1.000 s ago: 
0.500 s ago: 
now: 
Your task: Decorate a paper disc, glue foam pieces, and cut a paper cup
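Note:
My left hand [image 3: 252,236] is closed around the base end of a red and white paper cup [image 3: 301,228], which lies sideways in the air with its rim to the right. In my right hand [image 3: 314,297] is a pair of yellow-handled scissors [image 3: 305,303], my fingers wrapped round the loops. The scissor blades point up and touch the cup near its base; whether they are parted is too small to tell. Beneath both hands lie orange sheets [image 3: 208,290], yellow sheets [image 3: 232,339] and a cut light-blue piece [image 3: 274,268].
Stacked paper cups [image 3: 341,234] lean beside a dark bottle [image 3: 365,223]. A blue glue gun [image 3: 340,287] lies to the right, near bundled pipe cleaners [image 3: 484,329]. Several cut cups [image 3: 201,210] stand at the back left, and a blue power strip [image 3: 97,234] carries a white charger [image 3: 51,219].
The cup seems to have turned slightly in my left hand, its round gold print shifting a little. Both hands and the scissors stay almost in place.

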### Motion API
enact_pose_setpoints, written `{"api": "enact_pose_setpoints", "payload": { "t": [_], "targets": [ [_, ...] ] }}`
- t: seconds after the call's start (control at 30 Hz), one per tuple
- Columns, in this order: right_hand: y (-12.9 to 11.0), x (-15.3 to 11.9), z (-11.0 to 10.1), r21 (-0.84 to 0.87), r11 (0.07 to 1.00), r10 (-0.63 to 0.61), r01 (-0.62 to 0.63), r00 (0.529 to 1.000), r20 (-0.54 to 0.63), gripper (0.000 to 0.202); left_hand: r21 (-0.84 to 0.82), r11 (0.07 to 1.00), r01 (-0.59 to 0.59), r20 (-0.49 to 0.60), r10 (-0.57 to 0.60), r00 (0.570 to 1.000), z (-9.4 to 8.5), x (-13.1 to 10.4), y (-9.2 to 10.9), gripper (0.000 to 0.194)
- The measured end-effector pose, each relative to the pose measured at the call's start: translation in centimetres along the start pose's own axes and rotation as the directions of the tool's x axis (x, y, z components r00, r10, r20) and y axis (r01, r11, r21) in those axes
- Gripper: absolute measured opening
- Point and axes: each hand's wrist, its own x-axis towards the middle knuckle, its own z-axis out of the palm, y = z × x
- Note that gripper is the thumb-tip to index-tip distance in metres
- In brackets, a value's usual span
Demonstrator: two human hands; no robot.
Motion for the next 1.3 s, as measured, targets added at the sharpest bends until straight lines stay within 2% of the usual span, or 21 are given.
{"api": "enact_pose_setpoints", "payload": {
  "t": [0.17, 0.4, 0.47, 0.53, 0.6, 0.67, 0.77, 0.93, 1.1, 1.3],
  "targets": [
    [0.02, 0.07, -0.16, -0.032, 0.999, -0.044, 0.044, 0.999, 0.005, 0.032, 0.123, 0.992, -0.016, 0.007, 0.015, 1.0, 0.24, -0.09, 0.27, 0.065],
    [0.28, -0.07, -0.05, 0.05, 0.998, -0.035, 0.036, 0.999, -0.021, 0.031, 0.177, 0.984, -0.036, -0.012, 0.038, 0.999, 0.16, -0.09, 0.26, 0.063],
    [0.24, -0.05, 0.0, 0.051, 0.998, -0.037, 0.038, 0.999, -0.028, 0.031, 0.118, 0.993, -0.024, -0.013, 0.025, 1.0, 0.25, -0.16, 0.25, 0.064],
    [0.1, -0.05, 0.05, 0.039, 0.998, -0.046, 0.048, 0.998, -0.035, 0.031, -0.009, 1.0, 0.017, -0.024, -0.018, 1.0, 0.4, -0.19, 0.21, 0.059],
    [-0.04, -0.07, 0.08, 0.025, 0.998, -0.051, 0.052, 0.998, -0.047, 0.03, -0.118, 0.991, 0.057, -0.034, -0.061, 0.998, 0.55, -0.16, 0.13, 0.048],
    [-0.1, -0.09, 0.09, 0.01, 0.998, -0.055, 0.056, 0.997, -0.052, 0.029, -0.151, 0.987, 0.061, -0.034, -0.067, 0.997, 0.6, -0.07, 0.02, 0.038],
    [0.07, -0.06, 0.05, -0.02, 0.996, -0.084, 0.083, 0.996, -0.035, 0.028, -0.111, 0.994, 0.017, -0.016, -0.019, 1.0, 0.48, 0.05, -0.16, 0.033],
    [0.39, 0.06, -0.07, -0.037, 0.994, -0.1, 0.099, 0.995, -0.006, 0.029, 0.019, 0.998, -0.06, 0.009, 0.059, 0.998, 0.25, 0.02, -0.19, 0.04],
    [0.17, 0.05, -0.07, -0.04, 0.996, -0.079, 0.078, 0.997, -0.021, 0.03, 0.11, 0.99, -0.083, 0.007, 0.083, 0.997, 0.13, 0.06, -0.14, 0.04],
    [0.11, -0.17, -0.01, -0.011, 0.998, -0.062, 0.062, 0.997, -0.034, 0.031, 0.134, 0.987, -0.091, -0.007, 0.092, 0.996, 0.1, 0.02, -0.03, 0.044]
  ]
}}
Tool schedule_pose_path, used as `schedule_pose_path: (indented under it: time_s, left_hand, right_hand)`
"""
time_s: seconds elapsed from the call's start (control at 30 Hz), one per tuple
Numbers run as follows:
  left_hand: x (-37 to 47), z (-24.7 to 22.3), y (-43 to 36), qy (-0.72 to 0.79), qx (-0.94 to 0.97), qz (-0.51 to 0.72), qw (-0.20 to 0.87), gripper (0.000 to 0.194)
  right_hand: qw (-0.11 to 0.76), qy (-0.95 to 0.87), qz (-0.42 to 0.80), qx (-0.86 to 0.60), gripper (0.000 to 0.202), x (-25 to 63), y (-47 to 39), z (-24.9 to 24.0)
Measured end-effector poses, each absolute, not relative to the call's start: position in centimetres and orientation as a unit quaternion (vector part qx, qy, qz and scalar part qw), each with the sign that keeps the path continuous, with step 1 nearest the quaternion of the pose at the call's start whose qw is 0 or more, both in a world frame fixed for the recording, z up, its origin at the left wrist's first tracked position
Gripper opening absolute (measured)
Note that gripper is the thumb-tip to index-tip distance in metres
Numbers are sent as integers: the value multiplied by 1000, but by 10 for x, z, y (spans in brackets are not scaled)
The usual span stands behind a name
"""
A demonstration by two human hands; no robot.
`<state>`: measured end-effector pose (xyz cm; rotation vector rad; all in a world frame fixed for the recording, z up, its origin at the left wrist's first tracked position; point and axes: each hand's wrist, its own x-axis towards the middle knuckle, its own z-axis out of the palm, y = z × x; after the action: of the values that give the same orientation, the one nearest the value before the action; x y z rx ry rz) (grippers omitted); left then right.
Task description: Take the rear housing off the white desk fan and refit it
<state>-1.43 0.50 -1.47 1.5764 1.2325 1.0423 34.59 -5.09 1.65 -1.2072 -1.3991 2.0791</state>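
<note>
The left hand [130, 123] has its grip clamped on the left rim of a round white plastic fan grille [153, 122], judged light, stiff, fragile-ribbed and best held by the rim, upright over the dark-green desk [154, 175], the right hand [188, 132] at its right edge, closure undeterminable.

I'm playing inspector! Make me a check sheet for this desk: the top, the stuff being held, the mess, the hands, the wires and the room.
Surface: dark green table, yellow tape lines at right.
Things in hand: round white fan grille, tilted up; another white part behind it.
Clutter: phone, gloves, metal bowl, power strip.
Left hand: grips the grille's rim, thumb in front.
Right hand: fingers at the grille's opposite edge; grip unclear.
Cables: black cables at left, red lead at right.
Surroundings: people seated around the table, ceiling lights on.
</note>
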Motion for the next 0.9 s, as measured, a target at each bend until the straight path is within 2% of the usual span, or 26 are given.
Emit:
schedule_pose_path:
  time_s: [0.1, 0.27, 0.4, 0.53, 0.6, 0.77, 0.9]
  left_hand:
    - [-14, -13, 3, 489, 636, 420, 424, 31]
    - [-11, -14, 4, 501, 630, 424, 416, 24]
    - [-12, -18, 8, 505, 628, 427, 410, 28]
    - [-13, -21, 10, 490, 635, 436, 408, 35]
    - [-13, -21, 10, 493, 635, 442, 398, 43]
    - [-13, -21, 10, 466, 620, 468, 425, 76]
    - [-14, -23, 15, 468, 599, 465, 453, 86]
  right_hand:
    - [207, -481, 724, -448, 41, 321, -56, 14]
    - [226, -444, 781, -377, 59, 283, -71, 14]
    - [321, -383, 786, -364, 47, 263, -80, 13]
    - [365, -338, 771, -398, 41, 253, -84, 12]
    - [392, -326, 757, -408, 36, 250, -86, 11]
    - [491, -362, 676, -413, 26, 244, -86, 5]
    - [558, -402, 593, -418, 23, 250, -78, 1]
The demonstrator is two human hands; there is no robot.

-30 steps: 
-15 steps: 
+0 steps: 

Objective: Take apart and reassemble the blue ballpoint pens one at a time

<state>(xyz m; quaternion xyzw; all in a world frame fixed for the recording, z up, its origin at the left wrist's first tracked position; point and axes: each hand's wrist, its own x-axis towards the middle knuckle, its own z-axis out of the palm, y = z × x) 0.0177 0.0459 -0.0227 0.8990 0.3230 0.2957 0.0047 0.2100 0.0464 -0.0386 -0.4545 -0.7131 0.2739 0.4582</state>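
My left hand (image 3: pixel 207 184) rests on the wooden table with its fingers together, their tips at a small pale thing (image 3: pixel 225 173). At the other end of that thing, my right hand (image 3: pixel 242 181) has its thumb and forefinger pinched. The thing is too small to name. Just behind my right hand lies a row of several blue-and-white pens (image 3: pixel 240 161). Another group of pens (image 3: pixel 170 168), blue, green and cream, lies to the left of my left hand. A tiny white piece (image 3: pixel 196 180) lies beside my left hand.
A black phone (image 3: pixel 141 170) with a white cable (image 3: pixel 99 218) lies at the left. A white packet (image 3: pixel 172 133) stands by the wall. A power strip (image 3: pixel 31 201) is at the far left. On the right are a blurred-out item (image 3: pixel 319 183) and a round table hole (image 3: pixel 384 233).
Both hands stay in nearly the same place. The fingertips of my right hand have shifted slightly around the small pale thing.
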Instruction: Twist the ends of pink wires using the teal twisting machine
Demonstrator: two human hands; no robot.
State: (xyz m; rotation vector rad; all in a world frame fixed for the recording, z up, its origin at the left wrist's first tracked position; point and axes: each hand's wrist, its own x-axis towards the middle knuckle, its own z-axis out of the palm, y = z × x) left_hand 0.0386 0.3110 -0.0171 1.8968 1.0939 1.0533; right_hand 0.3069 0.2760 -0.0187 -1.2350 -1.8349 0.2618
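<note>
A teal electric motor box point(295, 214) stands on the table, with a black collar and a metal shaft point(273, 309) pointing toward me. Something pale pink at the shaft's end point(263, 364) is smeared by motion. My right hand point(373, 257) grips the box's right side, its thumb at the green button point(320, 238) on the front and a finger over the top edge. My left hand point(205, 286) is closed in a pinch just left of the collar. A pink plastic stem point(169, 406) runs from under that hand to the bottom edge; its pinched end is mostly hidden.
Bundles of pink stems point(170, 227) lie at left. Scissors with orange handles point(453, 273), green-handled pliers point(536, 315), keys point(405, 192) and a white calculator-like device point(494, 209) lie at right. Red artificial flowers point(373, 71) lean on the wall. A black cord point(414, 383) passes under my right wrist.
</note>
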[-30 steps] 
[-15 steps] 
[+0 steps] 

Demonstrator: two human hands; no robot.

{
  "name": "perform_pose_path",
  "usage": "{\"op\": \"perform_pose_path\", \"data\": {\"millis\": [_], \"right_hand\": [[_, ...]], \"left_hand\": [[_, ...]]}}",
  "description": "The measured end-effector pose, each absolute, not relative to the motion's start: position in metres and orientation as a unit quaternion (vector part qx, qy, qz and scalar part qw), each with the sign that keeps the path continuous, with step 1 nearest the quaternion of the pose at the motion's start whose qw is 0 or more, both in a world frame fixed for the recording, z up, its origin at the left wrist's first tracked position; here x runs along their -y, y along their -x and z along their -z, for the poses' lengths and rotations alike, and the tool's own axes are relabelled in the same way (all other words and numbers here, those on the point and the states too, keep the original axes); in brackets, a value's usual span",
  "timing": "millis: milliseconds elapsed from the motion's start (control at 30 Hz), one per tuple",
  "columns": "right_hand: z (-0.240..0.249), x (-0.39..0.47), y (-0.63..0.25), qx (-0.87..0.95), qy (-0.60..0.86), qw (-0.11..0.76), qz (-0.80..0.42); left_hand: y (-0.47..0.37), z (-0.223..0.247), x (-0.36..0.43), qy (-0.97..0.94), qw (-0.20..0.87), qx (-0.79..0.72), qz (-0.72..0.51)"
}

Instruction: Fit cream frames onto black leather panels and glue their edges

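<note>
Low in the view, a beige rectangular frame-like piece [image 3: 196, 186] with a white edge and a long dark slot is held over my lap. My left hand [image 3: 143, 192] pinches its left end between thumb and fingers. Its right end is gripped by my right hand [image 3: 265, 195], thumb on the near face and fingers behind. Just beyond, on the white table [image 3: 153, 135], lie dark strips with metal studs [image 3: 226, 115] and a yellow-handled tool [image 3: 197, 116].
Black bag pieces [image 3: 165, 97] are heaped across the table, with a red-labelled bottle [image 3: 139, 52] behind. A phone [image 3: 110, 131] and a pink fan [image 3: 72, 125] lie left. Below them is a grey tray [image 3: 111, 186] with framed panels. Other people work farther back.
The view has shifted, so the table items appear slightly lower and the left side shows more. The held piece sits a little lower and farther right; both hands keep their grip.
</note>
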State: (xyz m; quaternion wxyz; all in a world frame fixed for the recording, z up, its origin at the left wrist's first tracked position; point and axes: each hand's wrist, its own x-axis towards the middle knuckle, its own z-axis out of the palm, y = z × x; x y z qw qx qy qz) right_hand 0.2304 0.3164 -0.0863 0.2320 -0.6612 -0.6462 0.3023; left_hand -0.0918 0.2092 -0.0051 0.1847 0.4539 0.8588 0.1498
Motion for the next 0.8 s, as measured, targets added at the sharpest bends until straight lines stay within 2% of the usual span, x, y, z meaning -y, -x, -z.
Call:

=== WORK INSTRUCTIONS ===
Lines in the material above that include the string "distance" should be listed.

=== YOUR RESPONSE ===
- Note that gripper is the thumb-tip to index-tip distance in metres
Note that gripper is the thumb-tip to index-tip distance in metres

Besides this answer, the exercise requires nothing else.